Minimal cell systems execute tasks using transcription–translation (TXTL) machinery adapted from native cells. As other DNA nanotechnology degrades rapidly in vivo, I assayed the robustness of DNA nanotubes in an Escherichia coli cell-free TXTL system. TXTL recapitulates physiological conditions as well as strong linear DNA degradation through the RecBCD complex. I demonstrated that chemical modifications of the tiles composing DNA nanotubes and the addition of a Chi-site dsDNA, an inhibitor of the RecBCD complex, extend nanotube viability in TXTL for more than 24 hours. These complementary approaches are a first step towards engineering resilient DNA nanotubes for application in active environments.

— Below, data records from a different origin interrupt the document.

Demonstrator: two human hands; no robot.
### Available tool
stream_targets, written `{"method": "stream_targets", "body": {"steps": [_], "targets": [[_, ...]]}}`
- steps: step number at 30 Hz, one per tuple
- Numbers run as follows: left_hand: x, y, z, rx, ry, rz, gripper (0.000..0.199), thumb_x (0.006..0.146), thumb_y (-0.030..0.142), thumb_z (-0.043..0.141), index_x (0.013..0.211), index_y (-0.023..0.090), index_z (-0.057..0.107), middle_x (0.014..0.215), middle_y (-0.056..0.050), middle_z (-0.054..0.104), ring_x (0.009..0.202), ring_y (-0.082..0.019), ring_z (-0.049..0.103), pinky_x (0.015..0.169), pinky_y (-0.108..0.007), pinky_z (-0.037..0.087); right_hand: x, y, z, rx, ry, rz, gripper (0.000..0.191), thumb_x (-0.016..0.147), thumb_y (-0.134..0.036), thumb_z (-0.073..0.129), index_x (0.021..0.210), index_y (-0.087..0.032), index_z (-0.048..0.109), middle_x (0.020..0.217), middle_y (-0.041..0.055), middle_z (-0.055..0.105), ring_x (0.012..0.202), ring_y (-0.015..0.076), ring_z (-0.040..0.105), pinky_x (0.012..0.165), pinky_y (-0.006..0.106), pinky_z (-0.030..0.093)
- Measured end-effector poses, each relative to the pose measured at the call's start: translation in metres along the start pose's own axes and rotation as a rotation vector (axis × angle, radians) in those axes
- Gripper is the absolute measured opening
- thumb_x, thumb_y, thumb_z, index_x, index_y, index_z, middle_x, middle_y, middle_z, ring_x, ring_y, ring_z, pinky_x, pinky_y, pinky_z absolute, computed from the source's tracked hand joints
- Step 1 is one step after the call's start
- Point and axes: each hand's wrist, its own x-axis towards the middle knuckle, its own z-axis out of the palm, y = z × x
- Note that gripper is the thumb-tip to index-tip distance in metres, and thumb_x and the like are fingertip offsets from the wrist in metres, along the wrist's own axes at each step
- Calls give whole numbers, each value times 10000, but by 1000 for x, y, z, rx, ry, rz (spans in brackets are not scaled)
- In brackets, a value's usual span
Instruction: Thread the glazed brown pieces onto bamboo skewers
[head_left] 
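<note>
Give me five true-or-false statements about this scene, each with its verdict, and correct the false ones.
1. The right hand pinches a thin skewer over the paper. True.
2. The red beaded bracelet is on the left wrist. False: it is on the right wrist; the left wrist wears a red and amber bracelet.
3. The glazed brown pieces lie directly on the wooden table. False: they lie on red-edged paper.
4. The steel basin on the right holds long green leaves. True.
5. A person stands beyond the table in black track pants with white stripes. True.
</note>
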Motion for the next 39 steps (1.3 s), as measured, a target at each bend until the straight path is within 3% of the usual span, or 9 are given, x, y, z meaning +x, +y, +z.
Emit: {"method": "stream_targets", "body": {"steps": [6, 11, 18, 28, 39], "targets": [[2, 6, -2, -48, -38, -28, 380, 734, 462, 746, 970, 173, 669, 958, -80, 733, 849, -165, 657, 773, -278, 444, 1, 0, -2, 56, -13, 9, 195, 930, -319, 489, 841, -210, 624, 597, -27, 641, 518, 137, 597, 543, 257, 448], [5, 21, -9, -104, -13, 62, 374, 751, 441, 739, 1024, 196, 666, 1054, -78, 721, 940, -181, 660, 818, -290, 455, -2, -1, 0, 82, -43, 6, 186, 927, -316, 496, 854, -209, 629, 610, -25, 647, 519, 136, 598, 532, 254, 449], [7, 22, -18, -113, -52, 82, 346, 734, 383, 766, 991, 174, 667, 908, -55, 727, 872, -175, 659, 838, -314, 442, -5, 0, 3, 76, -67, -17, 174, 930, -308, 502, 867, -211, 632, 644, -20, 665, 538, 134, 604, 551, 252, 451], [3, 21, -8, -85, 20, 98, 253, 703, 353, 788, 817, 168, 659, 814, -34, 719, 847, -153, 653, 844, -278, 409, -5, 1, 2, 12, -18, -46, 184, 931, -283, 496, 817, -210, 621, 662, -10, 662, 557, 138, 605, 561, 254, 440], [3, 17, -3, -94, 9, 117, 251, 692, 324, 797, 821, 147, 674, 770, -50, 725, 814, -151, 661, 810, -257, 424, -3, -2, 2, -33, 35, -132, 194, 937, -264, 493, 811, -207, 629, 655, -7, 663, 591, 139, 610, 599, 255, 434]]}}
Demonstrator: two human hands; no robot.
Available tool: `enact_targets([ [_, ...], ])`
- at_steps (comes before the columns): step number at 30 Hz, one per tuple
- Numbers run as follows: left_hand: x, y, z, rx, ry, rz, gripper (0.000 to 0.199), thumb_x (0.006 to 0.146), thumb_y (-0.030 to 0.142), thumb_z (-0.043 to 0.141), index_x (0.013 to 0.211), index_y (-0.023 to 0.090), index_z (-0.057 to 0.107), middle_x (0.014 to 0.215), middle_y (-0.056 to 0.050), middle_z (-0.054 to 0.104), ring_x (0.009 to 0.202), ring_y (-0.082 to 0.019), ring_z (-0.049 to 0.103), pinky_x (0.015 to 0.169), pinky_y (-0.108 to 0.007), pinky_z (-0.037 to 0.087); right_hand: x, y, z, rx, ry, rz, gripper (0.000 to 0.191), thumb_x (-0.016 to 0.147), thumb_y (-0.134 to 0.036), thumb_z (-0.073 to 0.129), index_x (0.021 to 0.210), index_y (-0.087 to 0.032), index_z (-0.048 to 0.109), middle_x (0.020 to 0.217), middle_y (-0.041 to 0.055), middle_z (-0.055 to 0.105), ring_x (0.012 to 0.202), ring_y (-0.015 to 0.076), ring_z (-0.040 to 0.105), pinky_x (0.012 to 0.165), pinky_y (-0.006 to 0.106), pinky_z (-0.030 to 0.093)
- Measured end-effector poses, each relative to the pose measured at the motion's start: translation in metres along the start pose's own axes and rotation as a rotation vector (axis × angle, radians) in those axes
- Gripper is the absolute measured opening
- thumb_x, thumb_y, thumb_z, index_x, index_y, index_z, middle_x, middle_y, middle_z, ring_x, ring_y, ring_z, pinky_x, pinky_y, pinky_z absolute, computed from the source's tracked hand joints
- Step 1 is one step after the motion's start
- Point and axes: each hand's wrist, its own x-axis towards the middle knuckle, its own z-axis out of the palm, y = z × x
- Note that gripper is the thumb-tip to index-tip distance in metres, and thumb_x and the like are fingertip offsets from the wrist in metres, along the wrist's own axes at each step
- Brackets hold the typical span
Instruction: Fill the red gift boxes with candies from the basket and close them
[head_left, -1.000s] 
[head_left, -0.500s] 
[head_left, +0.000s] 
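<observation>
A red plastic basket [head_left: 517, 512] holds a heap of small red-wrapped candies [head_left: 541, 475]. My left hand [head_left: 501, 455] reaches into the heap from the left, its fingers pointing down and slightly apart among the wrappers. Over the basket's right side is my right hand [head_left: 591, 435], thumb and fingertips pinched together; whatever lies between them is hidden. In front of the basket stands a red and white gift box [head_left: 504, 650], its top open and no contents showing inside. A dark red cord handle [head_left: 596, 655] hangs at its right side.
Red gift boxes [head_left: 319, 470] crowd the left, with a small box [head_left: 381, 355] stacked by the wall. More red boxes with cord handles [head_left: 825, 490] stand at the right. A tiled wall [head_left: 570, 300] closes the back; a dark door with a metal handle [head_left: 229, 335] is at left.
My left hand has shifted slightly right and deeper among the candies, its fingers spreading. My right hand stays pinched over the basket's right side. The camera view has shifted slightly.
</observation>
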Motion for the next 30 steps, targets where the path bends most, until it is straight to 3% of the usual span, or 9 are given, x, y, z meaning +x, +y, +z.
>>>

To demonstrate autonomous control of assembly and disassembly processes of nanotubes in cell-sized environments, I implemented a DNA-RNA hybrid nanotube design inside of water-in-oil droplets. In this design, DNA tiles are activated by the presence of a trigger RNA molecule, which can be produced by and degraded by distinct enzymes. A pulse of nanotube assembly-disassembly occurs when both transcribing and degrading components are present with inactive tiles in droplets. Notably, the encapsulated system requires lower concentration of gene to trigger assembly than bulk solution. Varying the concentration of gene and degrading enzymes affects both the kinetics of assembly-disassembly and the morphology of the nanotubes. These methods can be employed to develop more complex dynamics and functionalities of DNA nanotubes as synthetic cytoskeletal filaments in minimal cells.